Task statement >> Repeat word for word every line of the data below, from the first through the line containing "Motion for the", and stop there.

——

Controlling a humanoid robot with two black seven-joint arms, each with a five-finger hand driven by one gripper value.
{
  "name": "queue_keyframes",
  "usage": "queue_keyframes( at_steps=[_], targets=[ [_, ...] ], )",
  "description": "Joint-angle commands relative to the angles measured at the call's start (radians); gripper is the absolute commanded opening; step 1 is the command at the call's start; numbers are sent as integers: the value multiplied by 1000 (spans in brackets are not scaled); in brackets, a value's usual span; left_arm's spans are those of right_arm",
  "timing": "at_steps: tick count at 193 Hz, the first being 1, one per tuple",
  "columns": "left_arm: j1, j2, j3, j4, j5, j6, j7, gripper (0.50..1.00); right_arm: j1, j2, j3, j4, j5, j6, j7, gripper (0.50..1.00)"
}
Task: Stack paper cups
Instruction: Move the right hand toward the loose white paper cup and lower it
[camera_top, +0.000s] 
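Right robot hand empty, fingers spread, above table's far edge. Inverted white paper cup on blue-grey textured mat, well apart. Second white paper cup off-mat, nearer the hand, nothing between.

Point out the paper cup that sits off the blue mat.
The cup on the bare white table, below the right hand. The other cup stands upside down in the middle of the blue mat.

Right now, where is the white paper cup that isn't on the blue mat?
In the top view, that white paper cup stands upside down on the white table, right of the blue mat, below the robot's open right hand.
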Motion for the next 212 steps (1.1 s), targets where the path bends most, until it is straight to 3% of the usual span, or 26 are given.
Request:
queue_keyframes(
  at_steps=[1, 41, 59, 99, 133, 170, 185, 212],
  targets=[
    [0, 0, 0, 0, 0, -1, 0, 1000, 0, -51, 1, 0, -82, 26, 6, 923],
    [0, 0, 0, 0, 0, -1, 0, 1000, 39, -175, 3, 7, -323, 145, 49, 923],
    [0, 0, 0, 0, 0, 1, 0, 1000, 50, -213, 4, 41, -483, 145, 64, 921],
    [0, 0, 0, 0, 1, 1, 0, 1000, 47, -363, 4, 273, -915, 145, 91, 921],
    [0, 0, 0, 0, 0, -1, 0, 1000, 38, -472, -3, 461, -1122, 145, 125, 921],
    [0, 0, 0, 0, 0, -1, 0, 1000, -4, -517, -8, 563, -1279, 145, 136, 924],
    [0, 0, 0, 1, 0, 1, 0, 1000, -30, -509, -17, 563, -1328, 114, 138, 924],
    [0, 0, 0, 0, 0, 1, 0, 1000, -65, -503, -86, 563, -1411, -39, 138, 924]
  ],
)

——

Result of this task >>
Controlling a humanoid robot with two black seven-joint arms, each with a five-finger hand driven by one gripper value.
{
  "name": "queue_keyframes",
  "usage": "queue_keyframes( at_steps=[_], targets=[ [_, ...] ], )",
  "description": "Joint-angle commands relative to the angles measured at the call's start (radians); gripper is the absolute commanded opening; step 1 is the command at the call's start; numbers are sent as integers: the value multiplied by 1000 (spans in brackets are not scaled); in brackets, a value's usual span; left_arm's spans are those of right_arm",
  "timing": "at_steps: tick count at 193 Hz, the first being 1, one per tuple",
  "columns": "left_arm: j1, j2, j3, j4, j5, j6, j7, gripper (0.50..1.00); right_arm: j1, j2, j3, j4, j5, j6, j7, gripper (0.50..1.00)"
}
Task: Stack paper cups
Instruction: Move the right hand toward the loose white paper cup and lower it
[camera_top, +0.000s] 
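Right robot hand empty, fingers spread, above table's far edge. Inverted white paper cup on blue-grey textured mat, well apart. Second white paper cup off-mat, nearer the hand, nothing between.

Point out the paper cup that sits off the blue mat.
The cup on the bare white table, below the right hand. The other cup stands upside down in the middle of the blue mat.

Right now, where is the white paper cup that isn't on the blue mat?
In the top view, that white paper cup stands upside down on the white table, right of the blue mat, below the robot's open right hand.
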Motion for the next 212 steps (1.1 s), targets where the path bends most, until it is straight to 3% of the usual span, or 26 are given.

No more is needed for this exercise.